Böylesine etkili biçimde kişiler canlandırıldığı halde, Suçlu Kim romanında konulara bireysel açıdan yaklaşılmıyor; anlatıcının toplumsal bakış açısı belirleyici oluyor. Birer insan teki olarak anlatıda yer alan kahramanların kişisel özellikleri, o özelliklerin oluşumuna etki eden koşullarla ve kahramanların toplumsal konumlarıyla bütünlük içinde işleniyor. Her biri romanda kendine özgü yönleriyle yer alsa da, toplumdaki bazı özelliklerin ve bazı kişiliklerin temsilcisi niteliğini de taşıyorlar.
Çok sayıda insanla okuru tanıştıran bu kitabın sayfalarında ilerlemek, bir yönüyle, çeşitli kişiliklerin sergilendiği bir galeride dolaşma duygusu veriyor.
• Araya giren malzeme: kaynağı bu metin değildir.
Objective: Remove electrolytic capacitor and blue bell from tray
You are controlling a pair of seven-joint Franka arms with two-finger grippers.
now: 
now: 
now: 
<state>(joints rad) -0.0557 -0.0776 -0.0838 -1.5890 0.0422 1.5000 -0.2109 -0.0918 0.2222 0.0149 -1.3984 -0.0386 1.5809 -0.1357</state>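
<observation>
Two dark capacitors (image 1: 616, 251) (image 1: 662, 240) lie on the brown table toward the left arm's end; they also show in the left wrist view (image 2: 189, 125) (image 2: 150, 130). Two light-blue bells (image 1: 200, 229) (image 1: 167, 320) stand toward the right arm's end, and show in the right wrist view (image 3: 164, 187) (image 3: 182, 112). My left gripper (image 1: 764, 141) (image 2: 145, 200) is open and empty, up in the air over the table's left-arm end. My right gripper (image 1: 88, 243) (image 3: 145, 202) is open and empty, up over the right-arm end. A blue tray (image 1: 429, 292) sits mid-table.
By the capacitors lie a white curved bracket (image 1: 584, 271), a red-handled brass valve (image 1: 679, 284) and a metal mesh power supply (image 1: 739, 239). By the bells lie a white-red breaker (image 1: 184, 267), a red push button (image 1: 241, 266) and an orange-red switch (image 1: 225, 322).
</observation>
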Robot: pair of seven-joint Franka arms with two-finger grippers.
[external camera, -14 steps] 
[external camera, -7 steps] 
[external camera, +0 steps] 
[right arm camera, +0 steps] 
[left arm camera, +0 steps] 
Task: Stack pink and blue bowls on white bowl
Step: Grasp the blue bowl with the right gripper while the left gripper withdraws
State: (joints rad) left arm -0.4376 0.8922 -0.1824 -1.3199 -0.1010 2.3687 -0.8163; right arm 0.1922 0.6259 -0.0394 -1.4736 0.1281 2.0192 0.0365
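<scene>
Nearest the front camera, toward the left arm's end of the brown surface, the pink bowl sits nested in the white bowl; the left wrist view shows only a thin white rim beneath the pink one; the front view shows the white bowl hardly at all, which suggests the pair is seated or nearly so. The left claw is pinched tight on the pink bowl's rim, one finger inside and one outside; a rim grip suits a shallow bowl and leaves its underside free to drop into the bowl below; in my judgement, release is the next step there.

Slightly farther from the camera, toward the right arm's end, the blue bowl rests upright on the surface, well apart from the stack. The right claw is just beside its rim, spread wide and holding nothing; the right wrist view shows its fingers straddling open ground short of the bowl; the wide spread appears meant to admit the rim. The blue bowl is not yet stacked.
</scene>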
Bu galerinin asıl işlevi ise, kuşkusuz, 19. yy ortalarındaki Rus toplumunun bir panoramasını ortaya çıkarmak. Eski gücünden uzaklaşan toplum kesimleri, topumdaki ağırlığı artamaya başlayan kesimler, her döneme uyum sağlayan insanlar… Herzen hiçbir konuyu ve hiçbir kahramanı toplumsal konumundan kopuk veya içinde bulunduğu toplumsal koşullardan bağımsız ele almıyor.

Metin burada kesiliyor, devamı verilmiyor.